Viscount Kawamura Kageaki (川村 景明, Kageaki Kawamura) was a field marshal in the Imperial Japanese Army.

==Biography==
Kawamura was born in Kagoshima in the Satsuma han feudal domain (present day Kagoshima prefecture). He first fought as a samurai in the Anglo-Satsuma War. He was part of the Satsuma forces in the Boshin War to overthrow the Tokugawa Shogunate. After the Meiji Restoration he was appointed commander of the Imperial Guards. He also served as field commander in the suppression of various insurrections during the early years of the Meiji era, including the Hagi Rebellion and the Satsuma Rebellion.
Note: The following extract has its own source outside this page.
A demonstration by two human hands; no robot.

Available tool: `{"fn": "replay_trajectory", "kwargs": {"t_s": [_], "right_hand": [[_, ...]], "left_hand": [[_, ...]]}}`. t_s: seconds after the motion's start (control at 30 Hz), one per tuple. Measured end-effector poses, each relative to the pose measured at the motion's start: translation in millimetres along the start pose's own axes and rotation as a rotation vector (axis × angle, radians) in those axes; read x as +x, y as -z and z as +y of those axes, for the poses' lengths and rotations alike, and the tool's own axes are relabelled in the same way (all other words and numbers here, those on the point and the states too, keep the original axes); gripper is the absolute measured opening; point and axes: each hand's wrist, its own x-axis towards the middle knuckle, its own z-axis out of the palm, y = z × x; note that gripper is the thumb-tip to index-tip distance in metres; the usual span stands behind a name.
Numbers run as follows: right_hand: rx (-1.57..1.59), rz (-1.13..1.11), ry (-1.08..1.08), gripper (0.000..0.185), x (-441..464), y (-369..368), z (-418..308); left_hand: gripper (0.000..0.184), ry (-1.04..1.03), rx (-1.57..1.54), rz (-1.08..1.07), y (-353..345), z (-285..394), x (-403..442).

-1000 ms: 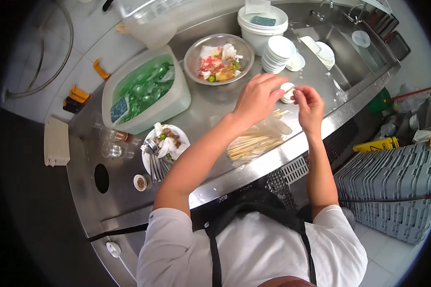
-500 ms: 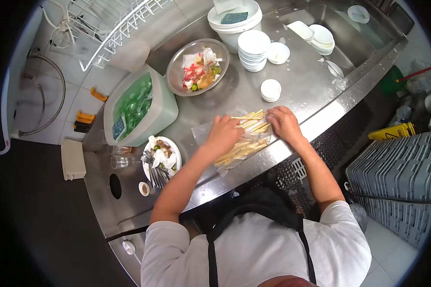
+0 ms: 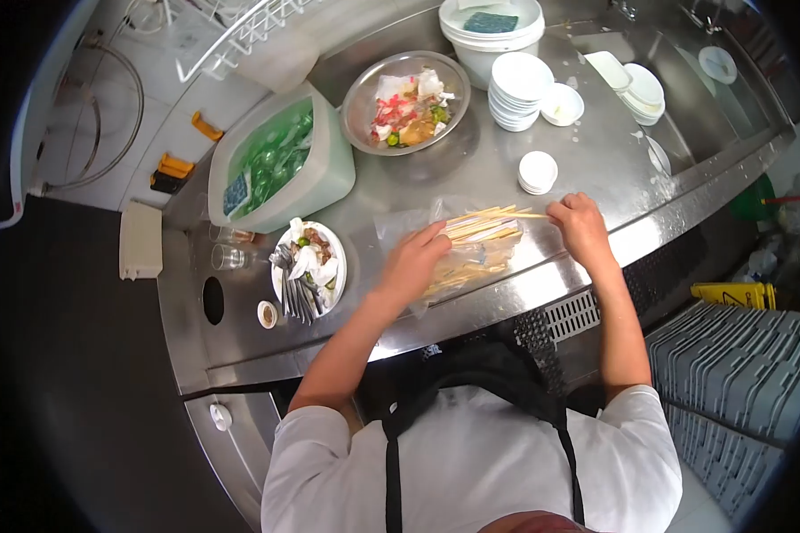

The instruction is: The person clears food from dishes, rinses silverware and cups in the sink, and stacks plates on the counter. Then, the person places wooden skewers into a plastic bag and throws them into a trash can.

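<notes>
Thin wooden sticks (image 3: 482, 228) lie in and on a clear plastic bag (image 3: 462, 266) near the counter's front edge. At the bag's left side, my left hand (image 3: 414, 258) rests on the bag and the ends of the sticks, fingers bent together. My right hand (image 3: 580, 224) is to the right of the bundle, its fingers pinched on the tip of one stick that reaches out from the rest. Just behind the sticks stands a short stack of small white dishes (image 3: 538, 171).
Behind are a steel bowl of food scraps (image 3: 406, 102), a tub of green glasses (image 3: 284, 160), stacked white bowls (image 3: 518, 87) and a white bucket (image 3: 492, 40). A plate with cutlery and scraps (image 3: 333, 298) is left; a sink (image 3: 676, 98) is right.
My right hand has moved right, away from the bundle, with a stick end at its fingertips. My left hand stays at the bag's left side. The camera view has shifted.
</notes>
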Motion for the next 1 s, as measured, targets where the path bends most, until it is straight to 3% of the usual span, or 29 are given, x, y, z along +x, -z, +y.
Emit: {"fn": "replay_trajectory", "kwargs": {"t_s": [0.1, 0.2, 0.27, 0.37, 0.47, 0.5, 0.6, 0.73, 0.83, 0.97, 1.0], "right_hand": [[0.003, -0.088, 0.153, 0.014, 8, -2, -5], [0.331, -0.145, 0.237, 0.021, 14, -46, -41], [0.501, -0.007, 0.284, 0.022, 14, -61, -76], [0.793, 0.055, 0.032, 0.023, 13, -62, -114], [0.814, 0.102, 0.16, 0.022, 12, -85, -131], [0.828, -0.006, 0.168, 0.025, 11, -90, -131], [0.506, -0.083, 0.369, 0.022, -5, -105, -120], [0.787, -0.252, 0.002, 0.02, -6, -79, -110], [0.667, -0.396, -0.038, 0.021, 14, -81, -109], [0.696, -0.115, -0.12, 0.02, 14, -81, -127], [0.712, -0.017, -0.167, 0.02, 10, -83, -126]], "left_hand": [[0.011, 0.019, -0.179, 0.109, -10, 10, 3], [0.013, -0.032, -0.25, 0.137, 0, 18, 21], [0.016, -0.081, -0.228, 0.14, 20, 23, 36], [0.017, -0.152, -0.16, 0.173, 55, 18, 34], [0.014, -0.135, -0.183, 0.141, 66, 17, 27], [0.012, -0.08, -0.208, 0.087, 61, 14, 22], [0.006, 0.011, -0.192, 0.03, 41, 0, 0], [0.011, 0.245, -0.358, 0.022, 32, 3, -22], [0.021, 0.123, -0.285, 0.042, 36, -5, -29], [0.044, 0.09, -0.072, 0.263, 103, -16, -32], [0.044, 0.206, -0.147, 0.347, 124, -35, -32]]}}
Kawamura led his Imperial Guards Division in the First Sino-Japanese War and went to the front in Taiwan as field commander. On the conclusion of that war, he was ennobled by Emperor Meiji with the title of danshaku (baron) under the kazoku peerage system.

In the Russo-Japanese War of 1904-1905, Kawamura succeeded Prince Fushimi Sadanaru as commander of the Japanese 10th Division, and served notably as field commander at the Battle of Yalu River (1904). In January 1905, being promoted to General, he was appointed Commander of the Japanese Fifth Army and took part in the Battle of Mukden. After Japan's victory, Emperor Meiji elevated him to the title of shishaku (viscount).

After the war, Kawamura served as chief of the Tokyo Garrison, and in 1915 he became a field marshal.

His Japanese decorations included the Order of the Golden Kite (1st class), Order of the Rising Sun (1st class with Paulownia Blossoms, Grand Cordon) and the Grand Cordon of the Supreme Order of the Chrysanthemum.

Kawamura's grave is at Aoyama Cemetery in Tokyo. His daughter married Hideyoshi Obata, who served as a general in the Imperial Japanese Army during World War II.